**DATASET SECTION**
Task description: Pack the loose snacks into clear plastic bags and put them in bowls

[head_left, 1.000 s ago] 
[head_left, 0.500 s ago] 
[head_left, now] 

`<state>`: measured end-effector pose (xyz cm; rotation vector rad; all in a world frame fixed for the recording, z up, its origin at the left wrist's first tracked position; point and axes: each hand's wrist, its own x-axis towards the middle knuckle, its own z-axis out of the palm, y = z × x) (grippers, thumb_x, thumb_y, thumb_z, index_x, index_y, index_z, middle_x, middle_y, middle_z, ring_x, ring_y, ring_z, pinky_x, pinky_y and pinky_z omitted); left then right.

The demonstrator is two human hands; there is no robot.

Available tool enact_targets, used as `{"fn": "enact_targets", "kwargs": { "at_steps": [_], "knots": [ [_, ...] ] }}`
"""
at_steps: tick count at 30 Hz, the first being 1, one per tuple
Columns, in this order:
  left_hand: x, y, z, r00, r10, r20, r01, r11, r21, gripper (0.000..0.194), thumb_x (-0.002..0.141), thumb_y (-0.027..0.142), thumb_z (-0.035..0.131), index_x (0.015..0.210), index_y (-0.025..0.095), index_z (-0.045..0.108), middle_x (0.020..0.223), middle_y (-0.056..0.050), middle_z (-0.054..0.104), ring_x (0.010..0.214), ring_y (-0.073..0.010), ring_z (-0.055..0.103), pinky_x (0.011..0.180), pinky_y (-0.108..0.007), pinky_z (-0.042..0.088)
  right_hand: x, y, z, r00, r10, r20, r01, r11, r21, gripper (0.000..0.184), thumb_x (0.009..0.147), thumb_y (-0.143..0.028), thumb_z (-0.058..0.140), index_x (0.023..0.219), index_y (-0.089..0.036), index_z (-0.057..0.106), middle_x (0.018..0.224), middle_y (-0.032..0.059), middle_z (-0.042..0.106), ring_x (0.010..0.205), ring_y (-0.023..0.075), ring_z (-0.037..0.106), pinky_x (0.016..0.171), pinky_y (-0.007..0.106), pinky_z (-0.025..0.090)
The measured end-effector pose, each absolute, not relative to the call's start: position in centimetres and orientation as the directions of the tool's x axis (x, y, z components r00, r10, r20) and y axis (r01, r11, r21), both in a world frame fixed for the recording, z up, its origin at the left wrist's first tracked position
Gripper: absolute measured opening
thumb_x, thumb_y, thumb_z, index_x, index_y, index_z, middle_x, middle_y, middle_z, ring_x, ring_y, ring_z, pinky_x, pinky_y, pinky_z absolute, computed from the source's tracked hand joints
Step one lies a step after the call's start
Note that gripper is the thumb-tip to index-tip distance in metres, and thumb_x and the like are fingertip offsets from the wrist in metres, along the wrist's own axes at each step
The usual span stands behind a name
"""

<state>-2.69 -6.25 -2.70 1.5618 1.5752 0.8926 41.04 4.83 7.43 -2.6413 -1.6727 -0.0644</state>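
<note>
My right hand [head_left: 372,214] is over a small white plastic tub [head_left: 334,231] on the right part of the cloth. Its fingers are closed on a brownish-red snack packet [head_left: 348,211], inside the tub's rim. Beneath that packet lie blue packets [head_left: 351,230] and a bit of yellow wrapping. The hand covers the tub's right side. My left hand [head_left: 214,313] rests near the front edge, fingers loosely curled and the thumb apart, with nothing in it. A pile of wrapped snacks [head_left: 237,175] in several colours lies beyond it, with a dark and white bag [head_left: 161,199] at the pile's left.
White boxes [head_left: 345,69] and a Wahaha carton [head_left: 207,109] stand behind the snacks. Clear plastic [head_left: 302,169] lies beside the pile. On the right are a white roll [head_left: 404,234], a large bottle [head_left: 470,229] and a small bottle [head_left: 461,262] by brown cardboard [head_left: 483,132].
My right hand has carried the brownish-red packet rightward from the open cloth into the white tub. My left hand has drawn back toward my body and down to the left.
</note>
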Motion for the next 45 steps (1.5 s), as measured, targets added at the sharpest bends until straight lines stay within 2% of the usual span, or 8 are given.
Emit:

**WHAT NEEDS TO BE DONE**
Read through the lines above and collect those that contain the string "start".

**ANSWER TO THE PROBLEM**
The measured end-effector pose, each absolute, not relative to the call's start: position in centimetres and orientation as the directions of the tool's x axis (x, y, z components r00, r10, r20) and y axis (r01, r11, r21), both in a world frame fixed for the recording, z up, its origin at the left wrist's first tracked position
Step one lies a step after the call's start

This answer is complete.